Problem statement
Search the listing below for the string "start", then copy every line it appears in.
• • • •
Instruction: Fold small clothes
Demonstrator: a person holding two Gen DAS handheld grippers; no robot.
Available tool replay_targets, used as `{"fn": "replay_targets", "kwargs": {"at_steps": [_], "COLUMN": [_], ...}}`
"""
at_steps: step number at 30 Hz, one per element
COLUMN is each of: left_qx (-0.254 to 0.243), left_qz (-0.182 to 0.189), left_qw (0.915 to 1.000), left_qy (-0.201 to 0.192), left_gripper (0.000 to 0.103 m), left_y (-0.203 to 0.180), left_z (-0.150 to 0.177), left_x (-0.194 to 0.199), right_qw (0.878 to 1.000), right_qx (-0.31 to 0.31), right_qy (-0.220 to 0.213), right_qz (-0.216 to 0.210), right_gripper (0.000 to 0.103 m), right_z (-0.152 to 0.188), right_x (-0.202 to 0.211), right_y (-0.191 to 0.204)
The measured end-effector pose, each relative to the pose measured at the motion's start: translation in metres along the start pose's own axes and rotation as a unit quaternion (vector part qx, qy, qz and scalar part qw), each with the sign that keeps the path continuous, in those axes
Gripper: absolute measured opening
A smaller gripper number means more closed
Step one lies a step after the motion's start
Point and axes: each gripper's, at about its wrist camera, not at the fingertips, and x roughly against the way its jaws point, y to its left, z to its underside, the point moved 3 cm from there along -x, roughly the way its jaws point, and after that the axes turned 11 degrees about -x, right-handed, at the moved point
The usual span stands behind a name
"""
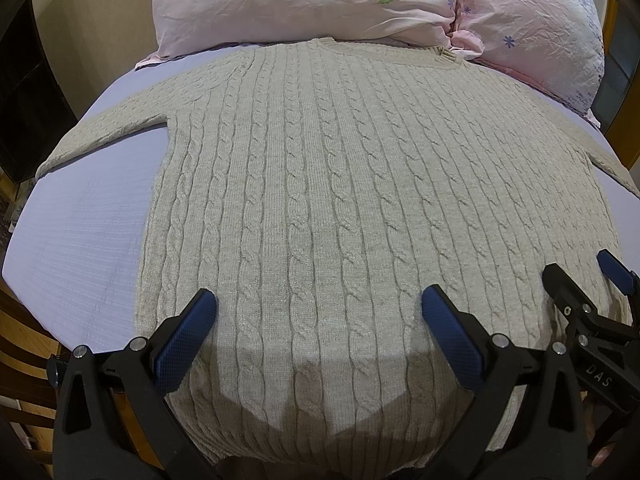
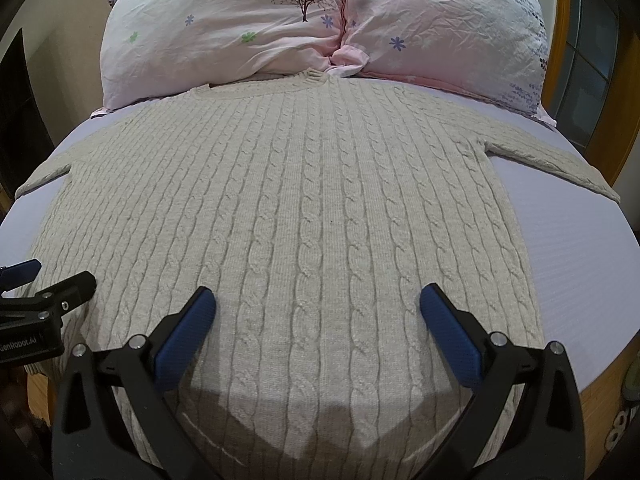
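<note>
Left wrist view | cable-knit sweater (image 1: pixel 320 184) flat on bed (image 1: pixel 80 232), hem near, neckline far | left gripper (image 1: pixel 319 312), right gripper (image 2: pixel 318 307) wide open, empty, above hem, equally near.

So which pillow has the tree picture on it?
The left pillow: a dark tree is printed near its inner edge, beside the seam. The right pillow shows only small flowers and purplish marks at its far side.

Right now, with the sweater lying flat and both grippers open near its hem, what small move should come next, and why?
Probably lower the left gripper and right gripper onto the hem and close. The sweater lies spread flat on the bed sheet, sleeves out, unfolded; both grippers hover open above it, holding nothing.
</note>
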Motion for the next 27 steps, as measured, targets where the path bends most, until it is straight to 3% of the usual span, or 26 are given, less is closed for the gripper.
{"fn": "replay_targets", "kwargs": {"at_steps": [27], "left_qx": [0.001], "left_qz": [-0.004], "left_qw": [0.9999], "left_qy": [-0.012], "left_gripper": [0.102], "left_y": [0.0000], "left_z": [-0.0009], "left_x": [0.0038], "right_qw": [1.000], "right_qx": [0.000], "right_qy": [0.000], "right_qz": [0.000], "right_gripper": [0.101], "right_z": [0.0003], "right_x": [0.0005], "right_y": [0.0013]}}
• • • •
Task output
The measured end-effector pose, each relative to the pose measured at the motion's start: translation in metres along the start pose's own axes and rotation as a unit quaternion (vector part qx, qy, qz and scalar part qw), each with the sign that keeps the path continuous, in those axes
Step one lies a step after the motion's start

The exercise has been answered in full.